Un modèle d'entreprise fondé sur l'intérêt général


Concilier intérêt collectif et viabilité économique, intégrer dans son fonctionnement et son organisation la démocratie, l’innovation et le développement durable : le Relais porte en lui les germes de l’économie sociale et solidaire (ESS). Primé pour son modèle d’entreprise unique, il a notamment remporté en 2009 le prix de l’entrepreneur social de la Fondation Schwab et du Boston Consulting Group.

Donateur de soisson

Le Relais agit pour le maintien de la filière textile dans le champ de l’ESS. C’est ainsi que le Relais et Emmaüs, rejoints par Tissons la Solidarité (réseau du Secours Catholique) se sont mobilisés au début des années 2000, dans une période de crise de la filière, pour l’instauration de l’éco-contribution textile, lancée en 2007. Le Relais a aussi participé à la création de l’Inter Réseaux de la Fibre Solidaire (IRFS), association regroupant le Relais, Emmaüs France, le Secours Catholique et Tissons la Solidarité et destinée à préserver la filière au sein de l’ESS.

Aujourd’hui, il va plus loin. C’est un véritable « modèle économique » qu’il s’attache à bâtir, où l’efficience et la rentabilité économique sont plus que jamais névralgiques pour la réussite de ses objectifs sociaux.

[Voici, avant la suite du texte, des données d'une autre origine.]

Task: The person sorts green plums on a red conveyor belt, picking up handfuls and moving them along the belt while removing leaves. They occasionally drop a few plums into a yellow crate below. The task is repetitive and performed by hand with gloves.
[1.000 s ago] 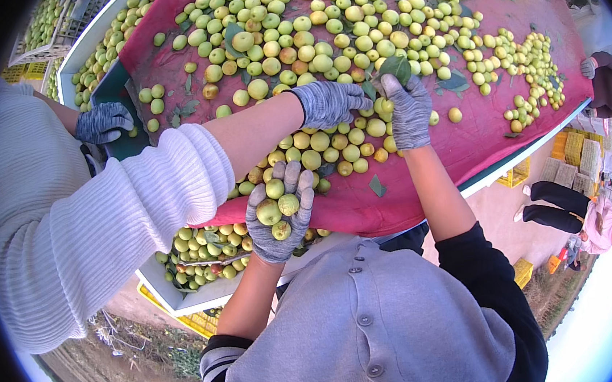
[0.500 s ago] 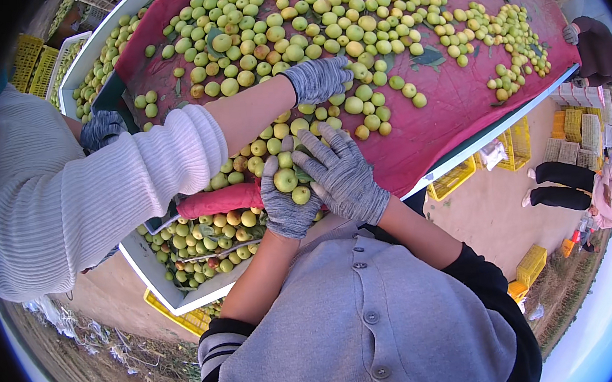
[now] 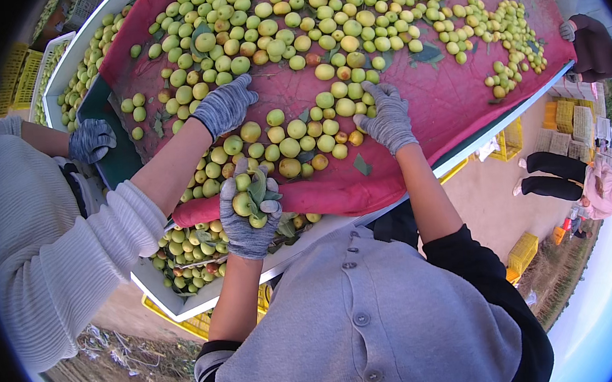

Le Relais a aussi inventé un modèle d’entreprise innovant, l’Entreprise à But Socio-Economique (EBS), qui place l’économie au service de l’Homme. Dans ce modèle alternatif et solidaire, fondé sur des valeurs de démocratie, d’égalité et de solidarité, l’accomplissement individuel et collectif des salariés est une priorité. La performance économique ne constitue pas une finalité mais un moyen de servir le plus grand nombre. L’accomplissement des objectifs sociaux prime sur l’ambition personnelle. Cela passe notamment par un plafonnement des salaires, les salaires les plus élevés ne dépassant pas 3 fois le SMIC. Aujourd’hui, il n’existe aucune forme juridique adaptée à la réalité de l’EBS. Pour s’en rapprocher au maximum, tous les Relais ont adopté le statut de SCOP (Société Coopérative et Participative), qui prévoit que les salariés soient tous actionnaires de l’entreprise au bout de 5 ans, avec le même pouvoir, que les résultats soient prioritairement affectés à la pérennité des emplois et qu’un mode de gouvernance démocratique soit mis en œuvre. Mais l’EBS va plus loin, défendant le principe d’une entreprise « sans actionnaire », qui fixe un objectif social à son activité économique et réglemente les rapports à l’argent. Prôner le statut d’EBS, c’est vouloir que la société reconnaisse qu’il est possible d’aborder l’économie de marché avec d’autres valeurs. Le Relais vise donc la reconnaissance officielle, sous la forme d’un nouveau statut d’entreprise, d’un mode de fonctionnement qui fait ses preuves depuis 30 ans.